Self-expression is healing in many cases. Bottling up emotions can wreak havoc on a person’s health and mental state. Writing therapies often accompany bibliotherapy, allowing the individual to release thoughts and emotions through the writing process. Reading serves as a source of inspiration as self-expression is fostered.
Language as therapy is relatively common. It just isn’t typically creative in nature. Consider some psychiatric therapies that incorporate words and language:
- Talk therapy
- Cognitive therapy
- Interpersonal Therapy
- Humanistic therapies
- Eclectic approaches
Nearly every aspect of mental process has some connection with words.
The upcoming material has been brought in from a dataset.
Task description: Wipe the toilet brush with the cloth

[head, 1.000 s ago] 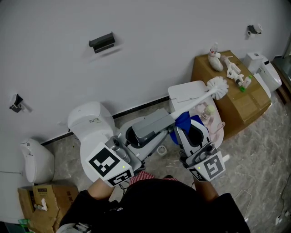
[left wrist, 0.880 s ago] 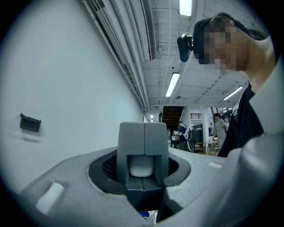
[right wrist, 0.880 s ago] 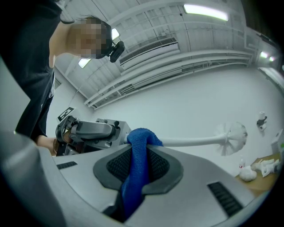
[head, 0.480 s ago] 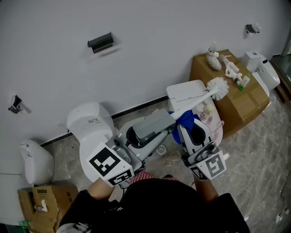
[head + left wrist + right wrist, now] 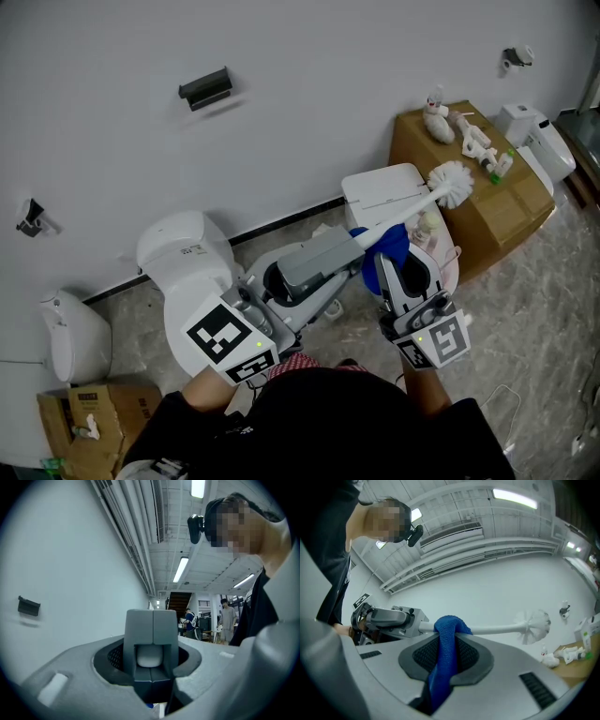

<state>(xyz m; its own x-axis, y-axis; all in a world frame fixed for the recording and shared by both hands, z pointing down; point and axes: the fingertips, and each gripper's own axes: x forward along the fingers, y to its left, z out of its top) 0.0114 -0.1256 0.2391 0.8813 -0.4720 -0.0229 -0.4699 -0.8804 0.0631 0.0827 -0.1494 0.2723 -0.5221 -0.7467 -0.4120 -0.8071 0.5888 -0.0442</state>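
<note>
In the head view, the left gripper [image 5: 328, 251] has its jaws clamped on the handle end of the toilet brush [image 5: 448, 184], which hangs in mid-air and slants up to the right, bristles nearest the cardboard box [image 5: 487, 202]. The right gripper [image 5: 394, 264] pinches the blue cloth [image 5: 386, 242] against the handle, close to the left jaws.

In the left gripper view, the grey pads [image 5: 152, 630] press together round the rounded white handle tip [image 5: 150, 658] (only that tip shows).

In the right gripper view, the right gripper's [image 5: 446, 654] jaws squeeze the cloth [image 5: 447, 625], which is draped over the white handle [image 5: 501, 629]. The bristle head points right.
</note>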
Using creative writing, self-help books and other written resources is the foundation of bibliotherapy.
Eric Digest Bibliotherapy
Eric Digest Biblotherapy explores the approach, noting that the reading helps to make a connection with the person’s experience. The relevance of the written work to the individual’s daily life is an important aspect to consider. If the reader can relate to the writing, he has a better chance of benefiting from it.
Making connections with others is a natural desire for most people. This includes individuals diagnosed with problems that disturb the ability to make social connections, including autism and social anxiety. Some methods used to treat autism incorporate reading.
Social Stories are prime examples of treatments that help individuals diagnosed on the autism spectrum of disorders. The approach uses real-life situations, offering a “script” for the person to follow. This form of biblotherapy helps to create expectations while helping the individual to make transitions and to interact with others.
Uses for Bibliotherapy
Bibliotherapy can be used for a number of different reasons, according to the article on Eric Digest. Reasons listed include:
- Developing self-image
- Understand behavior
- Developing objectivity about self
- Developing interests in others
- Relieve stress
- Promote empathy
- Offer a number of different solutions
- Promote communication
- Developing problem-solving skills
Bibliotherapy offers many benefits that promote healthy mental and emotional states. This is considered by many to be one of the most important components to a person’s physical health in the realm of alternative medicine.